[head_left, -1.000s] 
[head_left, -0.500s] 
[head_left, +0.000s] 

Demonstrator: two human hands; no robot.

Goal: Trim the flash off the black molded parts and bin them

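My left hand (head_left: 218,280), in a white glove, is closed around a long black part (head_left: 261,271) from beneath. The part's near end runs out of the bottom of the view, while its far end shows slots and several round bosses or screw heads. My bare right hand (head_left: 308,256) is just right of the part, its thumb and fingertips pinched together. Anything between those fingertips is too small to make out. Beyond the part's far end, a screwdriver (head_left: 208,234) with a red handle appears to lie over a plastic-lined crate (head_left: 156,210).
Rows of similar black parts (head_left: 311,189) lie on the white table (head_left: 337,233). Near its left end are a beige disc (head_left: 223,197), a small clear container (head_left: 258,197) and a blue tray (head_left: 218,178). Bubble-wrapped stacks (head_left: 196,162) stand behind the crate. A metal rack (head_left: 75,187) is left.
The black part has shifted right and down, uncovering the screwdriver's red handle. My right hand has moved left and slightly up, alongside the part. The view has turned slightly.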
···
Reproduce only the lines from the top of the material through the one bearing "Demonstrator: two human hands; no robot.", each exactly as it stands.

RESPONSE BOX
[head_left, -1.000s] 
[head_left, -0.500s] 
[head_left, +0.000s] 

Demonstrator: two human hands; no robot.

No additional lines are needed for this answer.